WORK TO COMPLETE: Retype the following data exactly, but leave its pictures out.

>>

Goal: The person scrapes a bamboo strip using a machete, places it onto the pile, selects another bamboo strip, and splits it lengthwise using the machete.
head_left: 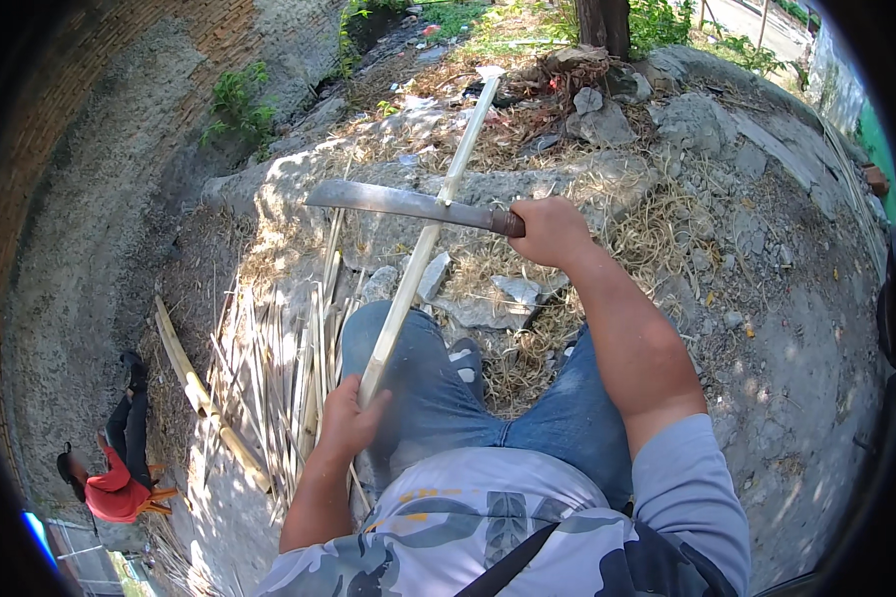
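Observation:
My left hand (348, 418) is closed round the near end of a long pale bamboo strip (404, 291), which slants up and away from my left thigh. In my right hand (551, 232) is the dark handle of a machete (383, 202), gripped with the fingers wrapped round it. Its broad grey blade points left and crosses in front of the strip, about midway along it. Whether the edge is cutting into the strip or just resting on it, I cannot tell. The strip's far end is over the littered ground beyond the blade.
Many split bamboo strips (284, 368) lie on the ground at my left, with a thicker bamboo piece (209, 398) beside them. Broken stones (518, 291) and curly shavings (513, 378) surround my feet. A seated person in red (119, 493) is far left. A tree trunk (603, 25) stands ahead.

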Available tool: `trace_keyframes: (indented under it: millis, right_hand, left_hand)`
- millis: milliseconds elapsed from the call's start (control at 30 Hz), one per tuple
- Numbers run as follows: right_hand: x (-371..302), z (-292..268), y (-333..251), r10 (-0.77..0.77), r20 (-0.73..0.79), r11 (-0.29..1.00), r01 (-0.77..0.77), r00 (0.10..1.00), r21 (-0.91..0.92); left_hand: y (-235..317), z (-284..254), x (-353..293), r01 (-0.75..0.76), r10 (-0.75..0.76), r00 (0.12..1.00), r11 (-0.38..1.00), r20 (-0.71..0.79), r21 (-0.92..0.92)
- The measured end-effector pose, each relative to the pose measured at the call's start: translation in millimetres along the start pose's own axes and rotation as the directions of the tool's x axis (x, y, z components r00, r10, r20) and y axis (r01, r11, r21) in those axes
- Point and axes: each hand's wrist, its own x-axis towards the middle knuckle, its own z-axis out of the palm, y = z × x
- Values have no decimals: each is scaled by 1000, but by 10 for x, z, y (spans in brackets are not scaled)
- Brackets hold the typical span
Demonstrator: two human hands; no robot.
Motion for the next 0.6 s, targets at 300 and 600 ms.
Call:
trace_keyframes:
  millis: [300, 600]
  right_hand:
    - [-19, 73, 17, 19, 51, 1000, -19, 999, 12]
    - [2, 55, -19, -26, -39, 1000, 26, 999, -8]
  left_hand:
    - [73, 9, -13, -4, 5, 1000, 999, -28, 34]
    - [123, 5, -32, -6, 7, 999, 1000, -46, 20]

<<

RESULT:
Goal: The person scrapes a bamboo strip using a machete, places it onto the pile, selects another bamboo strip, and splits it lengthwise using the machete.
head_left: 
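Observation:
My left hand (348, 418) is closed round the near end of a long pale bamboo strip (404, 291), which slants up and away from my left thigh. In my right hand (551, 232) is the dark handle of a machete (383, 202), gripped with the fingers wrapped round it. Its broad grey blade points left and crosses in front of the strip, about midway along it. Whether the edge is cutting into the strip or just resting on it, I cannot tell. The strip's far end is over the littered ground beyond the blade.
Many split bamboo strips (284, 368) lie on the ground at my left, with a thicker bamboo piece (209, 398) beside them. Broken stones (518, 291) and curly shavings (513, 378) surround my feet. A seated person in red (119, 493) is far left. A tree trunk (603, 25) stands ahead.
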
Available tool: `trace_keyframes: (indented under it: millis, right_hand, left_hand)`
- millis: milliseconds elapsed from the call's start (control at 30 Hz), one per tuple
- Numbers run as follows: right_hand: x (-371..302), z (-292..268), y (-333..251), r10 (-0.77..0.77), r20 (-0.73..0.79), r11 (-0.29..1.00), r01 (-0.77..0.77), r00 (0.10..1.00), r21 (-0.91..0.92); left_hand: y (-235..317), z (-284..254), x (-353..293), r01 (-0.75..0.76), r10 (-0.75..0.76), r00 (0.12..1.00), r11 (-0.38..1.00), r20 (-0.71..0.79), r21 (-0.92..0.92)
- The measured end-effector pose, each relative to the pose measured at the call's start: translation in millimetres along the start pose's own axes and rotation as the directions of the tool's x axis (x, y, z components r00, r10, r20) and y axis (r01, r11, r21) in those axes
- Point and axes: each hand's wrist, its own x-axis towards the middle knuckle, its own z-axis out of the palm, y = z × x
- Values have no decimals: each is scaled by 1000, but by 10 for x, z, y (spans in brackets are not scaled)
- Brackets hold the typical span
Demonstrator: two human hands; no robot.
Motion for the next 0.6 s, targets at 300 and 600 ms.
Call:
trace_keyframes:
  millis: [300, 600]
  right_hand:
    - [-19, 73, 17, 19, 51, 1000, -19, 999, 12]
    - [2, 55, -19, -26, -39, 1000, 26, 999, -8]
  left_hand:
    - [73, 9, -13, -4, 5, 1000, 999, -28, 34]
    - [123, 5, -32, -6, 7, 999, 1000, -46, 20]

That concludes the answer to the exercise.